What a feeling of depression came over me, as I had been working in the warmth of the barn filled with livestock with no mitten nor coat. I faced the prospect of ceasing to be a Good Samaritan and volunteer veterinarian to be retrograded to become a stook hauler again, however I donned sheepskin and heavy mitts, untied my team and started for the stook rows again with a team which was so fractious from standing a half hour in below zero weather, I could hardly manage the. It must have been a sticking good job as the cow recovered; the grain was eventually threshed and everyone laughed and chatted lightly while fingering frosted noses, ears and fingers.
People ate, drank and wore what they could. We bought 11 sheep at the Calgary stockyards for $2 each and someone brought them to us. I gave him a sack of potatoes, worth about 50 cents, for the trucking fee and he accepted it gratefully as he could eat them. People became so poor they could not buy gasoline for their car, so rigged a tongue and doubletrees to the front and drove a team of horses for motive power. That contrivance was named the Bennett buggy as that was the Federal Premier at the time.

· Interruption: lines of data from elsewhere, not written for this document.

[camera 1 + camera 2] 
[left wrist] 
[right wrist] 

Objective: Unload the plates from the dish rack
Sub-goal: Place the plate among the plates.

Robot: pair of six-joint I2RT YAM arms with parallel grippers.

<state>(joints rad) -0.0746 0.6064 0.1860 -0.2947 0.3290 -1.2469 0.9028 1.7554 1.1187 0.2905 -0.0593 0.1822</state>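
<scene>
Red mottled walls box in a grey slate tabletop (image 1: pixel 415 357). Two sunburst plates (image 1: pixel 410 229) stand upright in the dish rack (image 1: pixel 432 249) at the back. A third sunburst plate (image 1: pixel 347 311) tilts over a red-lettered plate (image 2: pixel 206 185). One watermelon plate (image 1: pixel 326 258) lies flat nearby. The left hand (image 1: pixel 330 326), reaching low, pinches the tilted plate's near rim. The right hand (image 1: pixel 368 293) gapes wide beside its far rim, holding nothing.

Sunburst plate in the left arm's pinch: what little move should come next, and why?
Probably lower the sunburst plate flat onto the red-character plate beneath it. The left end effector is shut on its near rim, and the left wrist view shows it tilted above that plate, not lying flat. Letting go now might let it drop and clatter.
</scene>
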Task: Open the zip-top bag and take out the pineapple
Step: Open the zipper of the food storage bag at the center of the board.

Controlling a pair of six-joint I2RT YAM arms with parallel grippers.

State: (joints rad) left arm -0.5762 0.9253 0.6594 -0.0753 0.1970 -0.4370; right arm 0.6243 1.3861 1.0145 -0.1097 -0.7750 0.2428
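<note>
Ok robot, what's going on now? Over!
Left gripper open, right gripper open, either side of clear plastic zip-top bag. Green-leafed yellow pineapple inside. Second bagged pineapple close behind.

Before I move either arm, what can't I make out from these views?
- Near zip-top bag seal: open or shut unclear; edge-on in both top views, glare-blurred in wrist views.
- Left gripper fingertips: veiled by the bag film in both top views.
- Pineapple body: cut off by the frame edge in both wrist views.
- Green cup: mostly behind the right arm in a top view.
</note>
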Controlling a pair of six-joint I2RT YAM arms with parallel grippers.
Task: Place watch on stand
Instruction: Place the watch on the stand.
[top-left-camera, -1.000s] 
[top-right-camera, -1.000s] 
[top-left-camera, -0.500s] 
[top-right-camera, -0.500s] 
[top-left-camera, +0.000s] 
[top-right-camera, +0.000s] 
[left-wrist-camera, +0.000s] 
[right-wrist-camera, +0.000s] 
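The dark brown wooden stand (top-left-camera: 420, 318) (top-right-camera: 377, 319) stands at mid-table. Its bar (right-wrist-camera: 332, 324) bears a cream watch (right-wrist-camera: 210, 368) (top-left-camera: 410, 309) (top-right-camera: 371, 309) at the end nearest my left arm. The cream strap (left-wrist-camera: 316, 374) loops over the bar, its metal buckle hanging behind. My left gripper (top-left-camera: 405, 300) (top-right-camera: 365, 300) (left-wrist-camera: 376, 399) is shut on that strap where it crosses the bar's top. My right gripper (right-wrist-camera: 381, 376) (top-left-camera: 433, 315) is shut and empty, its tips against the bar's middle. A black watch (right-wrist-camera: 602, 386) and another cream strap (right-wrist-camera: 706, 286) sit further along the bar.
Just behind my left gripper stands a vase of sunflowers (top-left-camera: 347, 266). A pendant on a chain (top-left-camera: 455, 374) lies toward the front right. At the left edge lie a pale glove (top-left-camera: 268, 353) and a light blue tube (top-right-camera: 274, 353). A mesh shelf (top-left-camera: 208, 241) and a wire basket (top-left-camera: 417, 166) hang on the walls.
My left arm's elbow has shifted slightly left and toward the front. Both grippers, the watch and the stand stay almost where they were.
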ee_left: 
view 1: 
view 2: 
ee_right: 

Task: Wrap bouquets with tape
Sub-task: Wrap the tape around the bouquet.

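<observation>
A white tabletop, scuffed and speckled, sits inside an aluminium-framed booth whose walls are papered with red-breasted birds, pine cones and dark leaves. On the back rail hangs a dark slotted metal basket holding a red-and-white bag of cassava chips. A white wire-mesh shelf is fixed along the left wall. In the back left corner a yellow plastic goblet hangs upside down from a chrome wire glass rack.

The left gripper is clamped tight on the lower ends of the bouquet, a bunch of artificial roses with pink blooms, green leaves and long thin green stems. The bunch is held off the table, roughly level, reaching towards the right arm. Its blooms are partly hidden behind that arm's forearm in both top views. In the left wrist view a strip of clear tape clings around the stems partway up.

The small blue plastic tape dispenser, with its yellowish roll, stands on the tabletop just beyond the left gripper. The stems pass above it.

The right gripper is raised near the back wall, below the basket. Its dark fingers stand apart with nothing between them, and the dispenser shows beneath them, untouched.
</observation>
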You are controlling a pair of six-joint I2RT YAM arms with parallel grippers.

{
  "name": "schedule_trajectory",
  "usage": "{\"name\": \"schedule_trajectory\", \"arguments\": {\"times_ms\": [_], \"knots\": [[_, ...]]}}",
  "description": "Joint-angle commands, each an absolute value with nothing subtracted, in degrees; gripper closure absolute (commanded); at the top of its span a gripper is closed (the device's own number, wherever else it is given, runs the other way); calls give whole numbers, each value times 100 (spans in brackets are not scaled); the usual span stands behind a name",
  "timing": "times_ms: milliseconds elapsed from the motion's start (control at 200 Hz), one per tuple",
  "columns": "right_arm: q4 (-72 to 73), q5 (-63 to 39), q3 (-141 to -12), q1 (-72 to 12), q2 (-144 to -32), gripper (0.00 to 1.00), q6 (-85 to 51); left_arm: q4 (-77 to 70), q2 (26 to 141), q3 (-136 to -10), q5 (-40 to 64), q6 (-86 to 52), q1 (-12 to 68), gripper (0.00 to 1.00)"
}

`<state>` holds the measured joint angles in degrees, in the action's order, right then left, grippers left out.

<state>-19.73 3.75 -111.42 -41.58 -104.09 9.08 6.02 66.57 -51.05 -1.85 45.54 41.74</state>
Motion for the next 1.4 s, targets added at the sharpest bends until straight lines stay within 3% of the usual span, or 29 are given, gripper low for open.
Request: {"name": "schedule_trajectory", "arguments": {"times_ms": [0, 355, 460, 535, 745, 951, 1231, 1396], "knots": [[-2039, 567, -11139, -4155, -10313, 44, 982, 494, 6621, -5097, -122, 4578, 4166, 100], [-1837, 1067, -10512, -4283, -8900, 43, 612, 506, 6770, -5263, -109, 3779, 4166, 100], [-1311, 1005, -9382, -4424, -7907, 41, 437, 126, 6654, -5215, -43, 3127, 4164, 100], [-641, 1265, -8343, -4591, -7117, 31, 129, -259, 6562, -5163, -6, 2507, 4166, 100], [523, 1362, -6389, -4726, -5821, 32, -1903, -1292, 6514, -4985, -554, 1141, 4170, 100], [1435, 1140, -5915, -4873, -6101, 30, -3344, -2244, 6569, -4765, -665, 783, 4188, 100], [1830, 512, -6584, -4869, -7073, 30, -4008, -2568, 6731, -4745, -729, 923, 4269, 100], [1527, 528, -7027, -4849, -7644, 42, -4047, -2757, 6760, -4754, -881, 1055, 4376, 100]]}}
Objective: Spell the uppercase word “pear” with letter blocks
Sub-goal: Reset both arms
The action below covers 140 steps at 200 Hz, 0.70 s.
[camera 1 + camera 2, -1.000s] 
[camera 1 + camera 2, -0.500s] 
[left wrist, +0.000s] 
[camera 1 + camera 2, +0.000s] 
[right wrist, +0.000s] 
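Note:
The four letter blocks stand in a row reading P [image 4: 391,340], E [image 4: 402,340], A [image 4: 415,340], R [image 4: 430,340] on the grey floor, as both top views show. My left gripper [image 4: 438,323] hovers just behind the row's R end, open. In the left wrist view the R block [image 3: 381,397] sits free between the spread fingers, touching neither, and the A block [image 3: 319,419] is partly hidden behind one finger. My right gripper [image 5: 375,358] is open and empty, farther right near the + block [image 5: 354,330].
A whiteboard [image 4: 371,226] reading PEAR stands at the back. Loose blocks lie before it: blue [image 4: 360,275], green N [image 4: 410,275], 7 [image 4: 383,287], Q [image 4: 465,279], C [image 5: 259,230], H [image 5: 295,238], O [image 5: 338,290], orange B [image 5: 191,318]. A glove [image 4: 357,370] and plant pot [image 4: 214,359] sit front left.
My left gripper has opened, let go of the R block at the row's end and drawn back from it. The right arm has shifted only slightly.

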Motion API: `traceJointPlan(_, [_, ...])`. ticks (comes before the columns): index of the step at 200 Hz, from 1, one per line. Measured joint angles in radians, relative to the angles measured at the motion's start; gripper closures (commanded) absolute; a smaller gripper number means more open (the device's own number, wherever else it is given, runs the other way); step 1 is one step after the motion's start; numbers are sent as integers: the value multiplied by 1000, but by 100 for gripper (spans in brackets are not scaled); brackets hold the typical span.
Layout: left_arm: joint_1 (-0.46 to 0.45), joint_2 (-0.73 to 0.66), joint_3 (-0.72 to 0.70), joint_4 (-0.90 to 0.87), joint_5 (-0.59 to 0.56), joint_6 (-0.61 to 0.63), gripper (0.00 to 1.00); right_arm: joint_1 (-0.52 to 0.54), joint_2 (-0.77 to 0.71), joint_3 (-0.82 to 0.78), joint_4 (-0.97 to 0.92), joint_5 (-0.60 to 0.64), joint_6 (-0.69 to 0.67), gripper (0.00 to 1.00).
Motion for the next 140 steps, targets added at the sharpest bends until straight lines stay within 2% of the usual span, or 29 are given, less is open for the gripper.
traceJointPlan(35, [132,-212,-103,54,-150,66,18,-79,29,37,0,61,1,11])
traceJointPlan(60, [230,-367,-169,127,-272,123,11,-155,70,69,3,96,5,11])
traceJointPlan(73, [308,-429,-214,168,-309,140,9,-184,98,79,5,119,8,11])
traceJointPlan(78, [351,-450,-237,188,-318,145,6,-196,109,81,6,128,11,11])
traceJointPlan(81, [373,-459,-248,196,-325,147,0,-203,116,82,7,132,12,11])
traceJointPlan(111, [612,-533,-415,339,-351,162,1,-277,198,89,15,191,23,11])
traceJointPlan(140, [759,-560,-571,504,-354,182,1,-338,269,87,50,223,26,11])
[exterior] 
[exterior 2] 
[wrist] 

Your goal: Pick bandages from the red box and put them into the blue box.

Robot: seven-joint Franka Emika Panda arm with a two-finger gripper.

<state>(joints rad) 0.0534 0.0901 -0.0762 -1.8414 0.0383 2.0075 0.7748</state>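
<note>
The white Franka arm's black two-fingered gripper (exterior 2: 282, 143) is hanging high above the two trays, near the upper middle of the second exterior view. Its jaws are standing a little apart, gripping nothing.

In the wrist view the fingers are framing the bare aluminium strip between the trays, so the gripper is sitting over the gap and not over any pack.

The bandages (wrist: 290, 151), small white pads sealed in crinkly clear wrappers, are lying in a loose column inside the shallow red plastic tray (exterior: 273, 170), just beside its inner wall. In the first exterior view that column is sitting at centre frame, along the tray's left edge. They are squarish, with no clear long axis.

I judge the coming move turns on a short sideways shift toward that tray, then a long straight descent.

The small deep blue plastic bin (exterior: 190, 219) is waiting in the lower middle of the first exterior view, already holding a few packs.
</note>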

Old clothing was renovated and remade, no one looked down on anyone else as all were feeling the pinch of the times and thumbing rides were highly in fashion. One haberdasher told me he had inquired if his clerk had sold anything that day and upon receiving a negative reply, said, “Well let’s lock and go home and not spoil a perfect day, I haven’t sold anything either.” That was at 4 p.m.
The old sheep fattened well on prairie wool hay on the stem on what is now the recreation area of Airdrie, plus the square block east to about where our house stands now. They pastured every day there when there was no snow. When one was fat enough to kill, we ate her from her front knee joint to her hind knee joint. Each one of us got one “lamb chop” each meal and with potatoes, carrots, etc., from our garden we carried through until the Thirties passed.
When World War II started in 1939 money appeared in thousands and times became good overnight. I sold Watkins goods in what is now Forest Lawn subdivision of Calgary in order to take a refresher course in military tactics at the Calgary Armouries. Twice a week I walked the 34 blocks to the Armouries, drilled for three hours and walked back. That was after I had peddled my wares all around during the day. If I had had a good day, I would indulge with my buddies in a cup of coffee for 5 cents and a piece of pie for 10, then start walking. My route home led past the Union Packing Company where they were roasting meat for the markets. Added to my coffee and pie, that glorious smell was a real stepper-upper as I passed about midnight.